6 mars 2010 10h25 · Suzanne Mongrain

À propos l'article Voir Alice in Wonderland

J’avais oublié que c’était semaine de relâche. Je me suis donc retrouvée à travers une nuée d’enfants. N’empêche, je me sentais à leur diapason, bien prête à traverser le miroir. C’est avec une fébrilité tangible que fut accueillie la consigne de mettre les lunettes 3D.

 

D’emblé, on se réjouit du soin apporté aux décors, aux costumes, à la texture de l’image. Nous  y découvrons Alice dans sa vie de tous les jours. L’enfant au teint laiteux conquiert aisément notre sympathie. Puis, nous la retrouvons plusieurs années plus tard. Elle arbore toujours son allure blafarde mais on comprend que la demoiselle a du caractère. Et voilà qu’avec elle, on se précipite tête première dans le trou du lapin.

 

La chute s’avère vertigineuse et l’atterrissage hallucinant. Bienvenue au pays des merveilles ! Que ce soit au niveau de l’environnement fantastique,  des couleurs, de la typologie de chacun des personnages, tout y est !  Le plaisir ne se dément pas.

 

Johnny Depp séduit une fois de plus, métamorphosé et irrésistiblement attachant en chapelier fou. Helena Bonham Carter (Harry Potter et Sweeney Todd), méconnaissable, incarne une reine rouge totalement délirante et époustouflante. J’ai eu davantage de réserves face à l’attitude éthérée de Anne Hathaway, en reine blanche. Elle a tout de même fini par me séduire. Quant à Alice, Mia Wasikowska que je ne connaissais pas, elle maintient le cap sans défaillir.

 

Et l’histoire déboule, jubilatoire. Burton la ponctue allégrement de délicieuses touches de fantaisie. J’ai ainsi adoré voir notre cher et enthousiaste chapelier accueillir Alice en s’élançant debout sur la table, pour la traverser de part en part.
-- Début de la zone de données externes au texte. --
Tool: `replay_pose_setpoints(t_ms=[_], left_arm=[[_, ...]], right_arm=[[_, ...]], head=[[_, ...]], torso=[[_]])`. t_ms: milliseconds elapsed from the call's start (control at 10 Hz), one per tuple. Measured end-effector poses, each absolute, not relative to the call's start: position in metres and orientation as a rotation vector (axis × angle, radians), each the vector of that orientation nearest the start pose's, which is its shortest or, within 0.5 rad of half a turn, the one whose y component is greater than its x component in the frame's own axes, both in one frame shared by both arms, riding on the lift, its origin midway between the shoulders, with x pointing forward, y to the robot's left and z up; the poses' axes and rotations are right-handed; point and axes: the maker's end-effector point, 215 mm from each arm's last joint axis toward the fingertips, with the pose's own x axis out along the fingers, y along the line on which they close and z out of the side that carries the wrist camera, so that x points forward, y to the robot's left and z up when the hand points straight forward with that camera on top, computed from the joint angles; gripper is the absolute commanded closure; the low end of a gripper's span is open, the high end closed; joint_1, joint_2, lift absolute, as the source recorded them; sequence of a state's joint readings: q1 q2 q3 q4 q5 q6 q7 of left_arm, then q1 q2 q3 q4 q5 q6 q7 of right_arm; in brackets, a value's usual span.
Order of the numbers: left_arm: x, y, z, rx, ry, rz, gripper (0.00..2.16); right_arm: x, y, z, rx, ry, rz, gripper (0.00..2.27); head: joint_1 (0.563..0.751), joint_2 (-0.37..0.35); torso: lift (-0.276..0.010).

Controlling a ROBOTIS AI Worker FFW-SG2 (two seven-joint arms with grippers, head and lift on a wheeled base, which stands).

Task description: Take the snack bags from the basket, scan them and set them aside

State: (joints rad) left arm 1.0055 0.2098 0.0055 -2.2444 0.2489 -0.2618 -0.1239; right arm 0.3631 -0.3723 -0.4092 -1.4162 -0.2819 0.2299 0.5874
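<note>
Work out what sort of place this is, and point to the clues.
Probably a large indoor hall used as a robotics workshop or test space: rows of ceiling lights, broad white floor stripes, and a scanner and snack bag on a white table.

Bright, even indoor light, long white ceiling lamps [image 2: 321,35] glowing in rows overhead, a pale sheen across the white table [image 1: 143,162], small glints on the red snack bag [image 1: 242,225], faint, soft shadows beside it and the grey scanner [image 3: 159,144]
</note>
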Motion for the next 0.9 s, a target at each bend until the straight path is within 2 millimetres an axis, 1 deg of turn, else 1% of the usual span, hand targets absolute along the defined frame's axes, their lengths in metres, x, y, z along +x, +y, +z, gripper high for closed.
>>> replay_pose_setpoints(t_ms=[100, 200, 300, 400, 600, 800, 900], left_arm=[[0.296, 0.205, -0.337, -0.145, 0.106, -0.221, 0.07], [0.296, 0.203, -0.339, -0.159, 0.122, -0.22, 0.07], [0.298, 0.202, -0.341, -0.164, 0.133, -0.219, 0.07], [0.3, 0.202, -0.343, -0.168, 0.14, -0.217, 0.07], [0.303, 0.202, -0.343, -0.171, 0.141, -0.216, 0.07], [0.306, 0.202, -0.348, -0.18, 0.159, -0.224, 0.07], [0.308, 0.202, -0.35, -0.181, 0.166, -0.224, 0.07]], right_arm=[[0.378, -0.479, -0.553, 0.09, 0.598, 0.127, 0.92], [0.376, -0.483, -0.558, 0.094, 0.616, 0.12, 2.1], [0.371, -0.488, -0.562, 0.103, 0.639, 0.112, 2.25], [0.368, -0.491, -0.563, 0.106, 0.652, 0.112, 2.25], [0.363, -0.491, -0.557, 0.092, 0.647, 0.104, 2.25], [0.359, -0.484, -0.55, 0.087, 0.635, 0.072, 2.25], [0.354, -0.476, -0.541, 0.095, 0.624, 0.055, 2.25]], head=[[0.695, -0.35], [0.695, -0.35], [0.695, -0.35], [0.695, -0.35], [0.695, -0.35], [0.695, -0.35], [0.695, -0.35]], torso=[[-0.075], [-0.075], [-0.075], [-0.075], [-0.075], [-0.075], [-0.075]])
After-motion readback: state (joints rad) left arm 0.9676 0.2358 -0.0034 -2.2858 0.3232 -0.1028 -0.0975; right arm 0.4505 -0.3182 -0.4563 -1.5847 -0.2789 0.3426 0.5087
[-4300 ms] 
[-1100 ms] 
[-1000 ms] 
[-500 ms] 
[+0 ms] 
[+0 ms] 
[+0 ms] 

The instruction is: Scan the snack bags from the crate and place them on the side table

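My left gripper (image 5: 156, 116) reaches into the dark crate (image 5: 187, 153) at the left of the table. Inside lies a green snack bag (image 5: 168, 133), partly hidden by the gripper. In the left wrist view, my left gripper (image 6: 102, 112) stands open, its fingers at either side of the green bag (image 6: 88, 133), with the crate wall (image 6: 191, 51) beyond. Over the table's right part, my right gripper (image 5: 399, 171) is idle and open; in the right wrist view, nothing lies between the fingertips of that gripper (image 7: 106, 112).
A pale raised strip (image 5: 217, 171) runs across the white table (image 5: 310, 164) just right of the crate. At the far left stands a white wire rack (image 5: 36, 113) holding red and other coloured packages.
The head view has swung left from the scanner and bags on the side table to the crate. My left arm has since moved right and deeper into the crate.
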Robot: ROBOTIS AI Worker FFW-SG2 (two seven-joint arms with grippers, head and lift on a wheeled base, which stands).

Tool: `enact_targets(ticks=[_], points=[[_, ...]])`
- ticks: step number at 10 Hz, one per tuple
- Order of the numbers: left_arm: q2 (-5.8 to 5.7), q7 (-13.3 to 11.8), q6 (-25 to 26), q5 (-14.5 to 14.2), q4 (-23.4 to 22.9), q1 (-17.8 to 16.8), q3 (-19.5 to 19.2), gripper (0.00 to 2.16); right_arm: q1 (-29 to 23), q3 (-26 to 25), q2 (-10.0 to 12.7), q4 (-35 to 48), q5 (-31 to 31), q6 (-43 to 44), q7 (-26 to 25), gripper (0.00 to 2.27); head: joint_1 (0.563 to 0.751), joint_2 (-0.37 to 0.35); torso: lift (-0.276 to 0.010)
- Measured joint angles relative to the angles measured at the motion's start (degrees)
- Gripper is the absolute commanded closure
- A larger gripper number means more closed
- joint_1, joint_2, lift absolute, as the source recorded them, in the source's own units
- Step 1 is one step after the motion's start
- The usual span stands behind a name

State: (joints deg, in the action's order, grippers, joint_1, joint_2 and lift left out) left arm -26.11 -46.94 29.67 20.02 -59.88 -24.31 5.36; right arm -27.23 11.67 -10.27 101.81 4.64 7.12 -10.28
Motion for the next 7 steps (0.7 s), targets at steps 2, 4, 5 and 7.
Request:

Et cette idée saugrenue de peindre les fleurs blanches pour en faire des roses rouges…

 

Bref, comme ce tout jeune public qui a su se montrer fort sage, je fus littéralement conquise. J’ai eu l’impression de quitter la salle avec, sur le visage, un sourire digne de celui du chat du Cheshire. Ne me manquait que son exquise évanescence.

 

Pour ce qui est de la lancinante  question: en 3D ou pas, j’avoue être encore ambivalente. Il n’y a pas tant d’effet 3D dans ce film et j’avais quelquefois l’impression que les lunettes atténuaient la savoureuse luminosité de l’image. Finalement, pour vraiment trancher, il faudrait avoir expérimenté les deux alternatives. Faute de quoi, à chacun d’y aller selon son élan du moment.